Aim of the task: Every line of the data should be output word for word.

Exercise data:

──────────

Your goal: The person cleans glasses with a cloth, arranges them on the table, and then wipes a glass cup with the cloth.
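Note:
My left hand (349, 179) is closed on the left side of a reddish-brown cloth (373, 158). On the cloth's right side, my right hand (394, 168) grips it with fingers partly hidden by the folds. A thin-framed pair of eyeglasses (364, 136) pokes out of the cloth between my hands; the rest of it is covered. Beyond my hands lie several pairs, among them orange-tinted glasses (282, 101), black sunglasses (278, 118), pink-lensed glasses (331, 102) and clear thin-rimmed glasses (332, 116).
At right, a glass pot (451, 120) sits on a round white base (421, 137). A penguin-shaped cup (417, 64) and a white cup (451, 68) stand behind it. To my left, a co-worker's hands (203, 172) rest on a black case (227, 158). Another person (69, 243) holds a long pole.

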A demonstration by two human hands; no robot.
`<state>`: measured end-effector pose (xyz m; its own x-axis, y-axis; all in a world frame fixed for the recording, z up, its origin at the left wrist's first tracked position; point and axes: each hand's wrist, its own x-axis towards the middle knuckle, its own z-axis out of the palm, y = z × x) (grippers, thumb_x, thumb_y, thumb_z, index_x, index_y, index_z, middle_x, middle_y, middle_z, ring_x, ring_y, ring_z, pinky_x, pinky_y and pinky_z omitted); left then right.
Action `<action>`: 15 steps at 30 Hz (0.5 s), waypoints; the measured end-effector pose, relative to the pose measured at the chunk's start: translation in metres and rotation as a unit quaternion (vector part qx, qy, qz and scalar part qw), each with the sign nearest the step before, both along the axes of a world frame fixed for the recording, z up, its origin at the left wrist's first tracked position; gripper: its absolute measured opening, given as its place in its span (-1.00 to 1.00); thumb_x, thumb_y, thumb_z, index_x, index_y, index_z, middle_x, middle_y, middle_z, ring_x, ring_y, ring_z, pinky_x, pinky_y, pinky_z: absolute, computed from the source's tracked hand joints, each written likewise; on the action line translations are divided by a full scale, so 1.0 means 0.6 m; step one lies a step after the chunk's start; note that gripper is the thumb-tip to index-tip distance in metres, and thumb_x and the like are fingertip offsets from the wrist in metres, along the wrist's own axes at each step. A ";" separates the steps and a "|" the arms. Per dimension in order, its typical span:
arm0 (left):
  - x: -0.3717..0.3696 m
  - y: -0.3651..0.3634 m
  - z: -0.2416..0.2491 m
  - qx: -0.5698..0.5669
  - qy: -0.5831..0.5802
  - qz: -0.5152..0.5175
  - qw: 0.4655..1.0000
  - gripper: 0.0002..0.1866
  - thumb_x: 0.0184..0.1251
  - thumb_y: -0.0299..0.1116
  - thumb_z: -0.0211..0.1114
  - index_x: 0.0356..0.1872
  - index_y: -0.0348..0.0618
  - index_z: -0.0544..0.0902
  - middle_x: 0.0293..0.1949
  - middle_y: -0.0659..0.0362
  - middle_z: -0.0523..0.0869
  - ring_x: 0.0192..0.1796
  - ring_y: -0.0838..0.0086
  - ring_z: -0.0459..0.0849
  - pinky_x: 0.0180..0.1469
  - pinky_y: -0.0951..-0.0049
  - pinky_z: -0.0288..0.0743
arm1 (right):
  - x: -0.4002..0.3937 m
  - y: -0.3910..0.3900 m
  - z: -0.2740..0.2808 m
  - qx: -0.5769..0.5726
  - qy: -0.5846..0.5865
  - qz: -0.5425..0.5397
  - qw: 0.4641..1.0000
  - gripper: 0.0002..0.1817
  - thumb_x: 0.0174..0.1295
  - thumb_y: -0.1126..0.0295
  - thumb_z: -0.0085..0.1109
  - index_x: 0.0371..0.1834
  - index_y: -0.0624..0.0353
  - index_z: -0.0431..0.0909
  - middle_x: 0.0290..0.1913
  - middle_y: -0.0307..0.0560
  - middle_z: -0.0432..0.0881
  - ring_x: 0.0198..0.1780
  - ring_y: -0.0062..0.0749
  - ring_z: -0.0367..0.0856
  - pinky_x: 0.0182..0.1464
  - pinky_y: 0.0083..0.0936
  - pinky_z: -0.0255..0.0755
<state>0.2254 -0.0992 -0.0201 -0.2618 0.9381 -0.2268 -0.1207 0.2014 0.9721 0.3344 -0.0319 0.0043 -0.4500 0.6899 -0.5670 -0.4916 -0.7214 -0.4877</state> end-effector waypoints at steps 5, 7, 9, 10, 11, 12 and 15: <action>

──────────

Result for this task:
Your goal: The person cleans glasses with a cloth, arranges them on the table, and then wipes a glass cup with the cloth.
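Note:
My left hand (349, 179) is closed on the left side of a reddish-brown cloth (373, 158). On the cloth's right side, my right hand (394, 168) grips it with fingers partly hidden by the folds. A thin-framed pair of eyeglasses (364, 136) pokes out of the cloth between my hands; the rest of it is covered. Beyond my hands lie several pairs, among them orange-tinted glasses (282, 101), black sunglasses (278, 118), pink-lensed glasses (331, 102) and clear thin-rimmed glasses (332, 116).
At right, a glass pot (451, 120) sits on a round white base (421, 137). A penguin-shaped cup (417, 64) and a white cup (451, 68) stand behind it. To my left, a co-worker's hands (203, 172) rest on a black case (227, 158). Another person (69, 243) holds a long pole.
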
A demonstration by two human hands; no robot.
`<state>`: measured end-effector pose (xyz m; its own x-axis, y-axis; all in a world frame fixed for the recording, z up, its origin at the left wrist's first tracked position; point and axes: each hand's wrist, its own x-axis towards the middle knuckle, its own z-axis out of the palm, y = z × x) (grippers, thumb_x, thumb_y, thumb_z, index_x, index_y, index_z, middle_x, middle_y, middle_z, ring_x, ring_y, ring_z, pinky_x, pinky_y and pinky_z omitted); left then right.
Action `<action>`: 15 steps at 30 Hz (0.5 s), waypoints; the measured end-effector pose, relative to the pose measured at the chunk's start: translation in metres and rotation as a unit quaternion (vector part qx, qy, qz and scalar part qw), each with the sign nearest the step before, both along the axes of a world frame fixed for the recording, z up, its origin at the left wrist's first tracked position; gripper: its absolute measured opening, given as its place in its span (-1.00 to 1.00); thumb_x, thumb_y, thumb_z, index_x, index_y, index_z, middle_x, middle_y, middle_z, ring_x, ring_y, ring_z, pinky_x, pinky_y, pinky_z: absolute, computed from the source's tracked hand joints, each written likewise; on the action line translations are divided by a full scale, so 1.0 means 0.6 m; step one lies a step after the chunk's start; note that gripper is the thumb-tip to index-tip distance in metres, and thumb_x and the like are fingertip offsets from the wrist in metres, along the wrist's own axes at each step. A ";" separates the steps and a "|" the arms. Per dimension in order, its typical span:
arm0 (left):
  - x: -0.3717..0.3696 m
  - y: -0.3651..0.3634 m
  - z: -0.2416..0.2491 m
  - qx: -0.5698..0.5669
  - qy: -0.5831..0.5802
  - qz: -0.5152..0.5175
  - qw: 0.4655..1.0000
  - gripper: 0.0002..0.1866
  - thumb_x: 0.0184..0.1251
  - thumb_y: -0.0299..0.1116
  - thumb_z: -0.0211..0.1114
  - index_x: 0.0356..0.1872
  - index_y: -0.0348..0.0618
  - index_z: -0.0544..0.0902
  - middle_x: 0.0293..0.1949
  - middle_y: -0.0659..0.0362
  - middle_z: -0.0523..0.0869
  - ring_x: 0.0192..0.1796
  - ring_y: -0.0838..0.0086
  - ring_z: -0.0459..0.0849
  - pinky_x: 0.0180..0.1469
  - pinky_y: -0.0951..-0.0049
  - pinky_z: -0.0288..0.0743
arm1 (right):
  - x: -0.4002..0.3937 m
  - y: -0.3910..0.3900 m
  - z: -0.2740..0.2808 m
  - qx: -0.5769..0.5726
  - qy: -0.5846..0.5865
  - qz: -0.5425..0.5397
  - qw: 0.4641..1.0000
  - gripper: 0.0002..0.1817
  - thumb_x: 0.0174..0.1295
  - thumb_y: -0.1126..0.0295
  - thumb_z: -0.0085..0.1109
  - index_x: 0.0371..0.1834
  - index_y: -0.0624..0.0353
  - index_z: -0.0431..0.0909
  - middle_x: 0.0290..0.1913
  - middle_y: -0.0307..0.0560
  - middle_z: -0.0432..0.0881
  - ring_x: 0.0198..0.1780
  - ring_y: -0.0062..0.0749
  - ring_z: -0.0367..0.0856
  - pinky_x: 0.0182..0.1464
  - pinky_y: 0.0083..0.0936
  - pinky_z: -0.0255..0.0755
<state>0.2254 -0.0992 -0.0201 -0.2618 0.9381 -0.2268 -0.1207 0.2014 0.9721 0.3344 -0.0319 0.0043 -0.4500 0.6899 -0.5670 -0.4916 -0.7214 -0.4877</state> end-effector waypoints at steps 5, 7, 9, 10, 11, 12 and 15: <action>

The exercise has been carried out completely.